You’ll need: Some fresh mint, more is always better than less. Sugar, water, bourbon, rum, ice, mallet and a bag. You’ll also need a straw, and a silver julep cup wouldn’t go amiss either. I never said it was a simple process.
Start by dissolving sugar in water in the bottom of the cup. You could use syrup, but as Dave mentioned, use the raw sugar to make your syrup. Your mouth will thank you.
This will be a familiar sight to anyone who has been to a David Wondrich presentation, the explanation and display of an impossible to find and specifically designed piece of bar equipment that you never knew you wanted, and now can’t stop thinking about. This little gem is a julep scoop, designed for drinks that need crushed ice to be piled high.

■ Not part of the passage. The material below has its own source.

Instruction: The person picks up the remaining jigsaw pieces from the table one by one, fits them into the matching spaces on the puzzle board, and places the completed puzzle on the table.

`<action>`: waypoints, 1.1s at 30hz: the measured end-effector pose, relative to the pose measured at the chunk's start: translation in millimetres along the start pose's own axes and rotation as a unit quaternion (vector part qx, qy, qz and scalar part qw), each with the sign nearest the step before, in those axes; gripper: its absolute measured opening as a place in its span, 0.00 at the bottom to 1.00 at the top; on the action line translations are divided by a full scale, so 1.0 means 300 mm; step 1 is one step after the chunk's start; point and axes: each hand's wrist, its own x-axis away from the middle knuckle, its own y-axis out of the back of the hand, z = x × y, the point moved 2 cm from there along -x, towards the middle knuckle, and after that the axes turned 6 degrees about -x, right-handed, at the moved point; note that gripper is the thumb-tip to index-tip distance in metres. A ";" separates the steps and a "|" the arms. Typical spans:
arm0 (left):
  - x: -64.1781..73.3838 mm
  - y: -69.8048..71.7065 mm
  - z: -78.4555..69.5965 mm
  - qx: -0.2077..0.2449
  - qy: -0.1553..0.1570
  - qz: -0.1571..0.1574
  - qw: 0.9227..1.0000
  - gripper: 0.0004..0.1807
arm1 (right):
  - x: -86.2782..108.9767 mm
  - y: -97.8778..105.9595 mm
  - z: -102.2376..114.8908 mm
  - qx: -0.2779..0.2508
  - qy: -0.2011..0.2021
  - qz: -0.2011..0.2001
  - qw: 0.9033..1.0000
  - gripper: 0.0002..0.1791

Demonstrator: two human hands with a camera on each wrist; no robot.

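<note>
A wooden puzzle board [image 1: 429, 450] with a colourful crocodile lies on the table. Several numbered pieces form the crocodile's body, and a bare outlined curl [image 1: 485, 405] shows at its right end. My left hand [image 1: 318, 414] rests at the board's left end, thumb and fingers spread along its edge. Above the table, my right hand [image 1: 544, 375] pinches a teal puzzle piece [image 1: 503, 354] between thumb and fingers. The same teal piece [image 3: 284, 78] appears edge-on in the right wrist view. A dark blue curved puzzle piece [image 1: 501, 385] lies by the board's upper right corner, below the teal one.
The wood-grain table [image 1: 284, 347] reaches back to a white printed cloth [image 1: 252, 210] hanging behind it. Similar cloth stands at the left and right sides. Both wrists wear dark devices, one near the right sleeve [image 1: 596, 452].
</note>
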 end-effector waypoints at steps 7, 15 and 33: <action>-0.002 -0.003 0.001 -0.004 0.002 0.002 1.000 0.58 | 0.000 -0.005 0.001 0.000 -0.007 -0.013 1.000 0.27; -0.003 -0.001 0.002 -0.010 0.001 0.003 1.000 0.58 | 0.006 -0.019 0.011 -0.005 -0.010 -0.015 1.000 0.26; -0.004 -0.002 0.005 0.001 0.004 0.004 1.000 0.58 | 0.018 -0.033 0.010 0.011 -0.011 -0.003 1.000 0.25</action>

Now a julep is just a glass of ice until you pour in bourbon. This one uses Jim Beam Black, I’d pour in a good belt, if I were you. In excess of 60 mls, when you’re making this at home and responsible service expectations don’t impose a limit.
Now, give it a stir, the glass will get colder and start to frost.
Crushed ice dissolves quickly, so you’ll need to go back to the bag and top things up after the stir.
Drinks with crushed ice are pretty much impossible to drink without a straw, so you’ll need to add those. The keen eyed amongst you might have noticed the rum in the ingredient list and wondered what sort of julep has rum in it. According to Dave, the rum float was a pretty common addition. It adds a nice sugar note and pulls everything together really nicely. Dave used Cruzan, after all, it was a Mixxit gig.
You might not think it’s proper, but until you’ve done as much research as Dave, I’m going to side with him.
And there you have it. Only one (and perhaps the most important) step left. Suck that bourbon slushie down. Ably demonstrated by Luke Reddington from Eau de Vie and the chap from Bondi Pizza, whose name I forget.